Riding the bus of life

No one ever said life would be easy. So if you haven't been horribly murdered on a bus I say you should feel lucky. Of course such incidents, narrowly defined, are extremely uncommon. And so far we haven't had any annoying lectures about the human tendency to overestimate rare risks, although I wonder how many people have slept on buses in the past week.

We've also had relatively little annoyingly off-key political whining. One MP called it a "wake-up call" about mass transit security while another rejected armed guards on buses but called, in a most unfortunate phrase, for security experts "to put their heads together." But buses are actually surprisingly safe, and if you really want to improve security further you could simply arm the drivers.

Probably nothing could have saved Tim McLean, who seems to have been immediately mortally wounded. But the attacker was only kept at bay by the driver, a passenger and a passing truck driver waving a hammer and a crowbar, after the driver managed to disable the bus from outside to prevent it being stolen and used for worse mayhem. Whereas in Israel, where normal law-abiding folks are frequently armed, anyone who starts to run amok is promptly shot. That's my public policy lesson here.

My broader lesson is that nothing can fundamentally change the fragility of life. Bus beheadings may be rare, even unprecedented, but malevolence, illness or simple bad luck can strike any of us at any time. This spring an Ottawa grandmother was crushed in a bus shelter when an elderly driver lost control of her vehicle. Politicians might call it a wake-up call for sturdier bus shelters, and I might suggest greater willingness to revoke the licences of unfit drivers. But the key point is that when the American newspaperman Damon Runyon said all life is six to five against he was wildly optimistic.

What amazes me about psychopathic violence, like suicide terrorism, is not how common but how rare it is.
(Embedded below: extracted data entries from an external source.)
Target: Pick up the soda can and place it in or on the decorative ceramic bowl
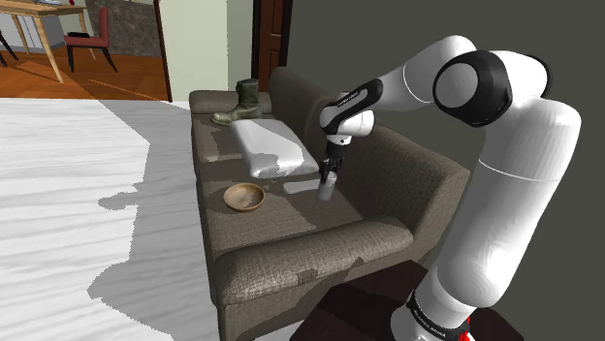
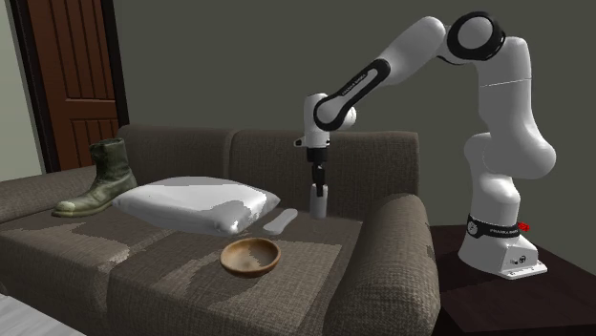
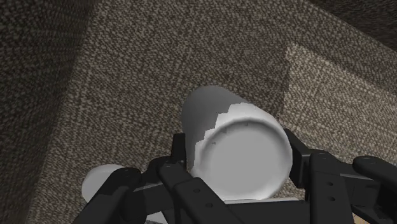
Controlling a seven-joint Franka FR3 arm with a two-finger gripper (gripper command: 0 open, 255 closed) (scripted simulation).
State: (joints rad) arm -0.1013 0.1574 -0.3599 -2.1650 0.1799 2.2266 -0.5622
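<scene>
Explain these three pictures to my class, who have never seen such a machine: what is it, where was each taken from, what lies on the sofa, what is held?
The machine is a white robot arm on a stand beside a brown sofa. One picture looks over its shoulder, one faces the sofa, and one looks out from the hand itself. On the seat sit a white pillow, a green boot, an empty brown bowl and a small pale flat object. Its black end effector is shut on an upright pale can.
</scene>
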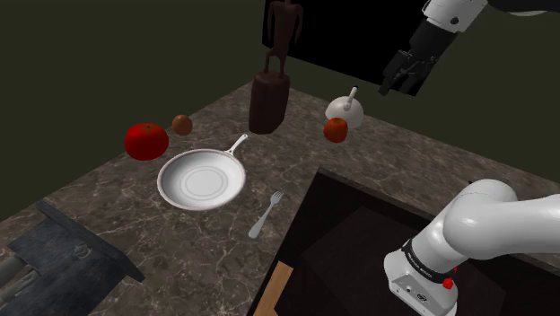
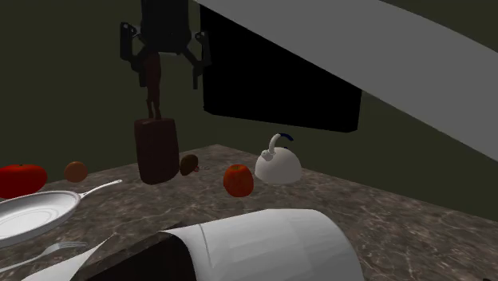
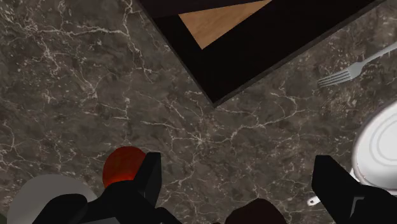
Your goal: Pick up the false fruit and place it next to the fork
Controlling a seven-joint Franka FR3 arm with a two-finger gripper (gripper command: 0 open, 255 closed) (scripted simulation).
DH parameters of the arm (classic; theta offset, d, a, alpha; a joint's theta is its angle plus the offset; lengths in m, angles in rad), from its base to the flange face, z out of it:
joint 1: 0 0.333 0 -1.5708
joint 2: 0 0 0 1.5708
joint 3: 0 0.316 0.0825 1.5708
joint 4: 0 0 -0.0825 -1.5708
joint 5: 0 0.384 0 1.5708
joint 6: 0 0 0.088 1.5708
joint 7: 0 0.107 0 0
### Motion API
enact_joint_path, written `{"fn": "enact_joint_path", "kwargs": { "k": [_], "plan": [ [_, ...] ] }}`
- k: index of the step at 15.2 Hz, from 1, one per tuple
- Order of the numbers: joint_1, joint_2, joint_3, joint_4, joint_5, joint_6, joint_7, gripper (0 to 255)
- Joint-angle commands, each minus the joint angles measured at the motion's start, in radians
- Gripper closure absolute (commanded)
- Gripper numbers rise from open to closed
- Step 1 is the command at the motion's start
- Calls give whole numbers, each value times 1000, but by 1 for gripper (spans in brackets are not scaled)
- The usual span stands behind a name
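Observation:
A small red-orange fruit (image 1: 336, 130) sits on the dark marble counter beside a white kettle (image 1: 345, 109). In the second exterior view the fruit (image 2: 238, 180) is just left of the kettle (image 2: 278, 165). A silver fork (image 1: 266, 214) lies between the white pan (image 1: 202, 179) and the sink. My black gripper (image 1: 399, 76) hangs open high above the counter, up and to the right of the fruit. In the wrist view the fruit (image 3: 124, 164) lies just outside one finger (image 3: 149, 175), with the gripper (image 3: 242, 184) holding nothing and the fork (image 3: 356, 67) far off.
A tall dark brown statue (image 1: 269, 94) stands behind the pan. A large red tomato (image 1: 146, 140) and a small brown ball (image 1: 182, 124) lie at the shoulder view's left. A deep dark sink (image 1: 377, 242) opens right of the fork. A black area lies behind the counter.

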Motion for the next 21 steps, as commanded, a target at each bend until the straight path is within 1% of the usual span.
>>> {"fn": "enact_joint_path", "kwargs": {
  "k": [1, 6, 11, 16, 21],
  "plan": [
    [0, 0, 0, 0, 0, 0, 0, 0],
    [-20, 116, -54, -24, -34, 118, -52, 0],
    [-39, 254, -107, -17, -58, 230, -102, 0],
    [-54, 411, -159, 19, -69, 331, -152, 0],
    [-67, 581, -207, 84, -62, 416, -206, 0]
  ]
}}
We trust our fellows implicitly not suddenly to stab us or run us over as we walk down the street pondering where to eat lunch, and almost invariably they don't. Even the strangest-looking ones, or those with the weirdest internal monologues going on, do not so much as punch us in the nose. Yet they might, and what really can you do to prepare yourself?

Many years ago, hitchhiking across Canada with one dollar in my pocket, I got a lift from a very unpleasant B.C. truck driver who at one point genially observed that I seemed small and cute to be travelling alone. I genially showed him the metal bar I carried for protection and shortly afterward he genially let me out. Was he Clifford Olson? I don't know. I don't remember what he looked like.
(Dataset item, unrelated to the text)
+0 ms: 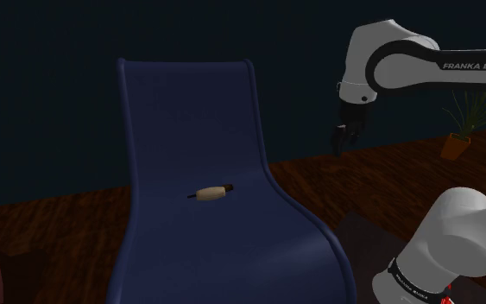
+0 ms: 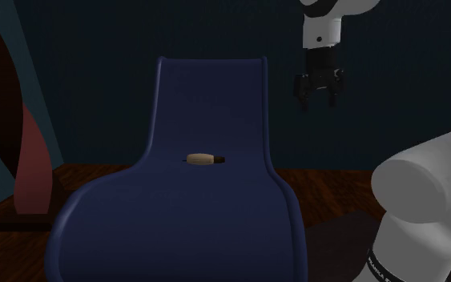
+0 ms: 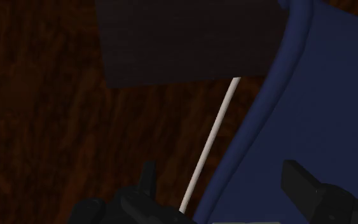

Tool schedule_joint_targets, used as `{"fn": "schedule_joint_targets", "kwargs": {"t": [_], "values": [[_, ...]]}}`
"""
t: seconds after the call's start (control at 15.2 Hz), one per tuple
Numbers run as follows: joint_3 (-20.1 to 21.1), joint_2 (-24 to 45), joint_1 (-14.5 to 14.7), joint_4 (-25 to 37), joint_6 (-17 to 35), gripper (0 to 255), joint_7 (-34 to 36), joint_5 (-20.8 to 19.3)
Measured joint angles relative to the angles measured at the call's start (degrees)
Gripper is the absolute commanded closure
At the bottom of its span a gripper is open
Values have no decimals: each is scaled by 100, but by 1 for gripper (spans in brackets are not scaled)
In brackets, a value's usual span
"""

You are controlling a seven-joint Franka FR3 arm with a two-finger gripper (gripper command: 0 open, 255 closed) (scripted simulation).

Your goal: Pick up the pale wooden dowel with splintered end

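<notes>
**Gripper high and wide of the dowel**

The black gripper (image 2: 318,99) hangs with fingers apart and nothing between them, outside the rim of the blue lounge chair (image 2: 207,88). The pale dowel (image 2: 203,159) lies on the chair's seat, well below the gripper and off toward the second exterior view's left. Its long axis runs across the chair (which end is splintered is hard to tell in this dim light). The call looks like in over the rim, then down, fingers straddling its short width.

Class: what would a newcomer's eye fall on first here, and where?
A big blue curved chair stands mid-picture in the shoulder view, a short pale dowel lying on it. The black tool hangs open by the chair's upper right edge in the second exterior view.
</notes>
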Motion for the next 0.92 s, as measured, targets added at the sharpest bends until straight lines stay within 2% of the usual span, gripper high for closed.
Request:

I'll never know how lucky I was that night. But I've certainly slept on buses, and if you wake up with a knife jammed through your windpipe it's hard to rebound -- as it is if you die of malaria at three weeks old, get raped and massacred by marauding Huns, are eaten by crocodiles or suffer any number of other horrible fates that have overtaken huge numbers of people and, despite vapid political rhetoric, will undoubtedly afflict many more.

Like being sent to a concentration camp. I happened to be rereading One Day in the Life of Ivan Denisovich last week, shortly before Aleksandr Solzhenitsyn, having survived war with the Nazis, Stalinist labour camps and persecution by Stalin's successors, expired peacefully at 89. And it filled me with gratitude at all the horrible things that never happened to me. It reminded me of Ben Stein's account of floating in his heated Hollywood pool looking up at the same stars visible from Auschwitz and wondering "Why me?"

The question cannot be answered directly. But it also cannot be evaded because you, and I, were incredibly lucky. Yes, you. Even if you are now mortally ill, suffer lingering trauma, or get murdered tomorrow, if you have lived long enough to read this article, and can read it, you are ahead of a great number of people. Would you switch places with that seven-year-old Toronto girl brutally beaten to death by, allegedly, her government-sanctioned caregiver?

Exactly. So the real question is not "Why me?" but "What am I going to do with my luck?" Shall I, who was never once randomly slaughtered on a bus in my youth, go about complaining that my back hurts from digging fence post holes? Or shall I attempt to conduct myself in such a way that people do not generally curse immediately after speaking with me on the telephone? Shall I take some of my luck and share it, or hoard it and whine that there should have been more?

We are all on the bus. If you were lucky enough not to get death as a seatmate yet, try to make something worthwhile of the trip.